=== DIRECTIONS ===
Find the string "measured" in the material. Copy every line that has it.
───── SOURCE MATERIAL
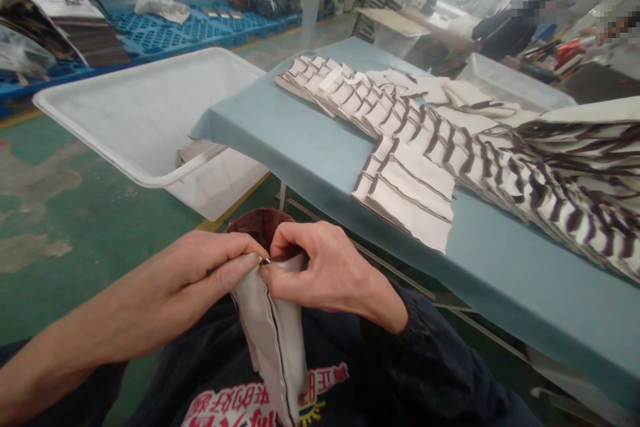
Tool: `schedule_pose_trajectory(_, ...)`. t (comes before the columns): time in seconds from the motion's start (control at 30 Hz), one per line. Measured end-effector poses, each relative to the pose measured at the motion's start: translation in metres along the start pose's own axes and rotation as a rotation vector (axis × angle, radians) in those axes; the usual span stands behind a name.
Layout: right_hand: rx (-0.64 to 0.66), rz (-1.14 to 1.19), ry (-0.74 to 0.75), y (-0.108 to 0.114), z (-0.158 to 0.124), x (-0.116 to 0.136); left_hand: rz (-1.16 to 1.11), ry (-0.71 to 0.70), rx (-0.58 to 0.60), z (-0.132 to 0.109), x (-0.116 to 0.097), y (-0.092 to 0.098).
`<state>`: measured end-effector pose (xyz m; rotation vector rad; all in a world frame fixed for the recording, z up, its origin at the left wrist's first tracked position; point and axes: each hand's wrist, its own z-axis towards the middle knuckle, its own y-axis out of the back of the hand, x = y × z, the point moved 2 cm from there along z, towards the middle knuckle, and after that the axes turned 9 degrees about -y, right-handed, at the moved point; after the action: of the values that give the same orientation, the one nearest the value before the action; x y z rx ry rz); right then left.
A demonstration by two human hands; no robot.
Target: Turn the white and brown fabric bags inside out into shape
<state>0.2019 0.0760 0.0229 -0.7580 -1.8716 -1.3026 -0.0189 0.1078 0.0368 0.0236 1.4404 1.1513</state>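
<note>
My left hand (200, 273) and my right hand (320, 273) meet low in the centre, both pinching the top edge of a pale fabric piece (277, 340) with a dark zipper seam down its middle. The piece hangs over my lap, and a dark maroon lining (257, 223) shows above my fingers. On the blue table (310, 140) to the right lies a long fanned row of similar cream pieces with dark edges (425, 147), overlapping like shingles.
A large white plastic bin (140, 113) stands left of the table on the green floor, with a few pieces at its bottom. Another white tray (510, 83) sits at the table's far side. Blue pallets, stacked goods and other people fill the background.
</note>
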Motion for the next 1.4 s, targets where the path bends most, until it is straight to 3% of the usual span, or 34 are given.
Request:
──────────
=== REPLY TO THE TASK ===
Tool: `schedule_pose_trajectory(_, ...)`. t (comes before the columns): time in seconds from the motion's start (control at 30 Hz), one per line. Measured end-effector poses, each relative to the pose measured at the motion's start: translation in metres along the start pose's own axes and rotation as a rotation vector (axis × angle, radians) in those axes; the usual span stands behind a name.
`<state>`: measured end-effector pose (xyz m; rotation vector rad; all in a world frame fixed for the recording, z up, its origin at the left wrist's first tracked position; point and axes: each hand's wrist, its own z-axis towards the middle knuckle, its own y-axis out of the back of the hand, x = y × z, the point moved 2 cm from there along z, towards the middle knuckle, and after that the axes turned 9 degrees about -y, right-handed, at the moved point; after the action: of the values that give the same orientation, the one nearest the value before the action; x y z rx ry rz); right then left.

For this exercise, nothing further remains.